To już koniec Antoniego Macierewicza. "Polityczny wrak, stracił poparcie PiS, a teraz Smoleńsk"

Adam Nowiński
Antoni Macierewicz od dawna żyje na marginesie politycznym PiS, a na powierzchni utrzymywała go cuma w postaci prac podkomisji smoleńskiej. Ale i ona została mu ostatnio odebrana przez dokument "Stan Zagrożenia" Ewy Stankiewicz-Jorgensen. W sieci już okrzyknięto ją nową przywódczynią "kościoła smoleńskiego". Czy to polityczny koniec Macierewicza?
Czy to koniec Antoniego Macierewicza w polityce? Fot. Maciek Jaźwiecki / Agencja Gazeta
Od paru lat Prawo i Sprawiedliwość powoli przesuwa Antoniego Macierewicza na margines polskiej polityki. Jedyne, co mu zostało, to prace nad wytłumaczeniem przyczyn katastrofy smoleńskiej. Ale i te działania byłego szefa MON wywołały zawód, w tym przypadku rodzin ofiar katastrofy.

Dodatkowo na ambonie "kościoła smoleńskiego" pojawiła się nowa postać – Ewa Stankiewicz-Jorgensen, której dokument "Stan zagrożenia" o katastrofie prezydenckiego Tu154M pod Smoleńskiem stawia odważniejsze tezy. Wielu komentatorów polskiej polityki to ją widzi jako następczynię Macierewicza. Czy to prawda? Zapytaliśmy o zdanie Andrzeja Stankiewicza, dziennikarza portalu Onet.pl.

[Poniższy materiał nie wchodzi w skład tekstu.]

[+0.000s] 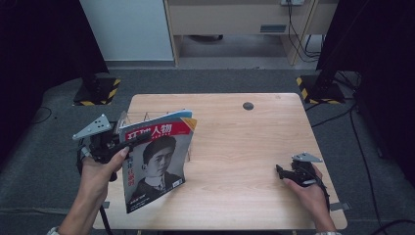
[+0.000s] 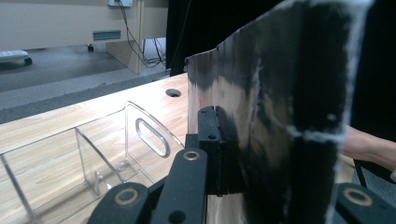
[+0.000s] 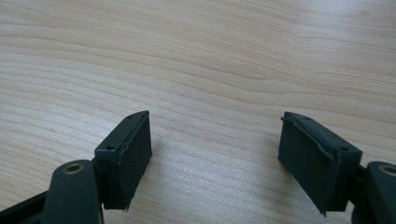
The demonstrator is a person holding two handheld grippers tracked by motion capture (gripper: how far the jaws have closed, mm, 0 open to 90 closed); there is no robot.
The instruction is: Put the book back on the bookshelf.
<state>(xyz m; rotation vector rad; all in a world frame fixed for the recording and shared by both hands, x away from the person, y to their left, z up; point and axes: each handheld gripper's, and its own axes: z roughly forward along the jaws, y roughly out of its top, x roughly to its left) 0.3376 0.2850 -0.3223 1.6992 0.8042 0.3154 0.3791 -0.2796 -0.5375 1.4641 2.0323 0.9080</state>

Czy ostatnie wydarzenia, czyli wyproszona emisja w TVP filmu podsumowującego prace podkomisji smoleńskiej oraz pokazanie dokumentu Ewy Stankiewicz-Jorgensen to koniec Antoniego Macierewicza jako przywódcy "kościoła smoleńskiego"?

Andrzej Stankiewicz, Onet.pl: "Demacierewizacja" PiS-u trwa już od 2018 roku, kiedy Antoni Macierewicz został wyrzucony z rządu. Wtedy też miała miejsce pierwsza rocznica smoleńska, w kwietniu 2018 roku, która odbyła się bez jego udziału.

Podczas niej Jarosław Kaczyński dosyć wymownie skomentował prace podkomisji smoleńskiej. Mówił o nieudanych eksperymentach, co pokazało pewien dystans przewodniczącego PiS do Macierewicza. Od tego czasu jest on systematycznie rugowany z polityki.

Ostatnią rzeczą, którą otrzymał od PiS, to po wyborach dostał stanowisko marszałka seniora Sejmu. A jednocześnie cały czas było czuć to dystansowanie się od niego nie tylko polityczne, ale także w kwestiach jego tez zamachowych podczas katastrofy smoleńskiej.

Ostatnia z nich padła z jego ust w 2017 roku, kiedy to Macierewicz stwierdził, że na pokładzie prezydenckiego samolotu doszło do wybuchu bomby termobarycznej.

Od tego momentu zaczęła się dystansować od niego także Telewizja Polska, potem mamy jego odejście z rządu...

Do tego dochodzą także konflikty z członkami rodzin smoleńskich...

Tak, w 2018 roku, szczególnie z tymi, którzy są związani z PiS. Pod adresem Macierewicza padały oskarżenia, że produkuje szczątkowe raporty tylko na rocznice katastrofy. Rodziny domagały się kompleksowego raportu, regularnych spotkań.

On im obiecał te spotkania, które ostatecznie się nie odbyły. Zapewniał, że powstanie kompleksowy raport, a nadal tworzył te szczątkowe. Wiemy o tych konfliktach z ujawnionych przez Gazetę.pl nagrań z 2018 roku.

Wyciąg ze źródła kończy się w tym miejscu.